MATERIAL PROVIDED:
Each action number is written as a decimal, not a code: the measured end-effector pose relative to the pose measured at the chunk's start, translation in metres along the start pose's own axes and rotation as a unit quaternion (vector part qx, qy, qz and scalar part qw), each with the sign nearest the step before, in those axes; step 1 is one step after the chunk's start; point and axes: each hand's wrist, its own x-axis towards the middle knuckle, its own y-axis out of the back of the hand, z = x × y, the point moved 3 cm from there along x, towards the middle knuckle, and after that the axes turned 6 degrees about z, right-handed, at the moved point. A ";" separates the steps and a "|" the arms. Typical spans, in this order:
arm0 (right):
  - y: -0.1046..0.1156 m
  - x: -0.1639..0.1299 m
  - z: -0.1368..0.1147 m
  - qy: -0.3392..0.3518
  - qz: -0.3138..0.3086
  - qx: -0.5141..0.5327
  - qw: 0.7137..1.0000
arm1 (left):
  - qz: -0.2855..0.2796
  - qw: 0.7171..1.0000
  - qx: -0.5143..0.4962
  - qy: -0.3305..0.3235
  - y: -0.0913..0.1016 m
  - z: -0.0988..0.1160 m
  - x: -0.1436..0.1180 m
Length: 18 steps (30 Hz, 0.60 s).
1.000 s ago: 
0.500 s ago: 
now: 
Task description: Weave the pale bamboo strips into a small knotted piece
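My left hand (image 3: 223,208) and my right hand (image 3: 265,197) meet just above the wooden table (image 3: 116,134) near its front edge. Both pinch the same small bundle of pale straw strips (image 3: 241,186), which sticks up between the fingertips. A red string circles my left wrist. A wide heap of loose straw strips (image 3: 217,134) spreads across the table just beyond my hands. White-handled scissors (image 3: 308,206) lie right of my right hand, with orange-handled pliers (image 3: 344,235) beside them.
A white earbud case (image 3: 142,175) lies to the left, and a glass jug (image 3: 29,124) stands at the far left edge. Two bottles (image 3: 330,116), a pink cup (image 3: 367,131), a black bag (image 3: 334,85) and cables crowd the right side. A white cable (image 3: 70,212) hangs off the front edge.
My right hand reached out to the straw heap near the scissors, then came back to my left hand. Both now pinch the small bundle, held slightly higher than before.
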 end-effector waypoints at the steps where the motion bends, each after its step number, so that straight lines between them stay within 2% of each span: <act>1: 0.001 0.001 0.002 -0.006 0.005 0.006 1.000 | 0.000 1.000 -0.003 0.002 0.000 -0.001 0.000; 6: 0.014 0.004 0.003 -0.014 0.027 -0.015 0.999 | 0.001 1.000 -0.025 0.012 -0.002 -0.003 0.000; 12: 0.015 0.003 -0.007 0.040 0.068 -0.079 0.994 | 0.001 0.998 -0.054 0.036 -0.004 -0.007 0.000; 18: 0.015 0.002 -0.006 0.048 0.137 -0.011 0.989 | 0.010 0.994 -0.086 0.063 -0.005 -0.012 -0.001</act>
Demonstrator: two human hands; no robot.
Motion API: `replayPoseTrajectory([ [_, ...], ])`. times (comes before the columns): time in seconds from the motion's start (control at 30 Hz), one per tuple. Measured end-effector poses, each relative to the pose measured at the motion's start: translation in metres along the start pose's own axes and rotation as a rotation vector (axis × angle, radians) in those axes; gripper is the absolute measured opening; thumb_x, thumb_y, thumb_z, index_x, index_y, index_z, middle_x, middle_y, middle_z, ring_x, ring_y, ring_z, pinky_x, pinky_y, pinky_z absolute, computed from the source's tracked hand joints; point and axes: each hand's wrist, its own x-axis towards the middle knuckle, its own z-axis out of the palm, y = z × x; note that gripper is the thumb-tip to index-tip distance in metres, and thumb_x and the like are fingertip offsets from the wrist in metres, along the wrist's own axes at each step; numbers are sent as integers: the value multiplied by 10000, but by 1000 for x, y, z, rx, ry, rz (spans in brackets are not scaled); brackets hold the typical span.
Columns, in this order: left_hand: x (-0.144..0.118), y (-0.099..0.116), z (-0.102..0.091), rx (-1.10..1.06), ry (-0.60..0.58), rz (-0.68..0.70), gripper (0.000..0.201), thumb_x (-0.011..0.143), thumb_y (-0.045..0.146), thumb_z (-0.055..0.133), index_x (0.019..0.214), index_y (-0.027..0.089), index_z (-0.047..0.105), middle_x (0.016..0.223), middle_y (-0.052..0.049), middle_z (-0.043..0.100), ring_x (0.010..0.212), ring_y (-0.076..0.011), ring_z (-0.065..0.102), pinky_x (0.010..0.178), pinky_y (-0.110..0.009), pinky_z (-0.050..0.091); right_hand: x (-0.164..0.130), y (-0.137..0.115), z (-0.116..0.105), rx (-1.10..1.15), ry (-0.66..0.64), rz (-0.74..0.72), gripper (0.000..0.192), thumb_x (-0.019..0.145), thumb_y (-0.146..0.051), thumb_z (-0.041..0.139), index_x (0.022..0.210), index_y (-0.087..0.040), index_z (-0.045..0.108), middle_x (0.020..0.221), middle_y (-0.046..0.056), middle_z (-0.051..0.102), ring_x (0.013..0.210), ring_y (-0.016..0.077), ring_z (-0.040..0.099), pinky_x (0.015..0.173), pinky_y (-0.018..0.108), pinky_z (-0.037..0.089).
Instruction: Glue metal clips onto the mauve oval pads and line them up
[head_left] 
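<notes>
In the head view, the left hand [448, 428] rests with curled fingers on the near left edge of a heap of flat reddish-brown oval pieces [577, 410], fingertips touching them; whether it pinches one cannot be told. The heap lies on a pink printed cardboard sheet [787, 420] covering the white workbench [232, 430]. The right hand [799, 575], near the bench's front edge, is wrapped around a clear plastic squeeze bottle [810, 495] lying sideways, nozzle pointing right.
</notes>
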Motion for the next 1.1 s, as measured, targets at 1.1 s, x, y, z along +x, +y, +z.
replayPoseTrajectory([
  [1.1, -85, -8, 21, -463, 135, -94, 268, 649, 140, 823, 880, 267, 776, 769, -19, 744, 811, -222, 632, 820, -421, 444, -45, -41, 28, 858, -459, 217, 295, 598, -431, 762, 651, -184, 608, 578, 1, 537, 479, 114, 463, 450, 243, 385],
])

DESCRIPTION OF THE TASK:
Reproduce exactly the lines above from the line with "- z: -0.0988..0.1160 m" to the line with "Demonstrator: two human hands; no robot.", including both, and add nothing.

RESPONSE BELOW:
  - z: -0.0988..0.1160 m
  - x: -0.1436..0.1180 m
Length: 18 steps (30 Hz, 0.60 s).
1.000 s ago: 
0.500 s ago: 
now: 
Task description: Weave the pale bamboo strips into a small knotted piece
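My left hand (image 3: 223,208) and my right hand (image 3: 265,197) meet just above the wooden table (image 3: 116,134) near its front edge. Both pinch the same small bundle of pale straw strips (image 3: 241,186), which sticks up between the fingertips. A red string circles my left wrist. A wide heap of loose straw strips (image 3: 217,134) spreads across the table just beyond my hands. White-handled scissors (image 3: 308,206) lie right of my right hand, with orange-handled pliers (image 3: 344,235) beside them.
A white earbud case (image 3: 142,175) lies to the left, and a glass jug (image 3: 29,124) stands at the far left edge. Two bottles (image 3: 330,116), a pink cup (image 3: 367,131), a black bag (image 3: 334,85) and cables crowd the right side. A white cable (image 3: 70,212) hangs off the front edge.
My right hand reached out to the straw heap near the scissors, then came back to my left hand. Both now pinch the small bundle, held slightly higher than before.
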 end-effector waypoints at the steps where the motion bends, each after its step number, so that straight lines between them stay within 2% of each span: <act>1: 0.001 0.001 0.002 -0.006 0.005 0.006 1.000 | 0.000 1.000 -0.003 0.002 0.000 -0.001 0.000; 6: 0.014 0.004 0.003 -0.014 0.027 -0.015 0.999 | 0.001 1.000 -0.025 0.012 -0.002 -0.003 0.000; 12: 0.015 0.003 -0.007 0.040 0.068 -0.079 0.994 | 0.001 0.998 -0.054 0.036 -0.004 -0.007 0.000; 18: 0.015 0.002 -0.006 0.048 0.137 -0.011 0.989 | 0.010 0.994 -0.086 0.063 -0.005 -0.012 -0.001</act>
Demonstrator: two human hands; no robot.

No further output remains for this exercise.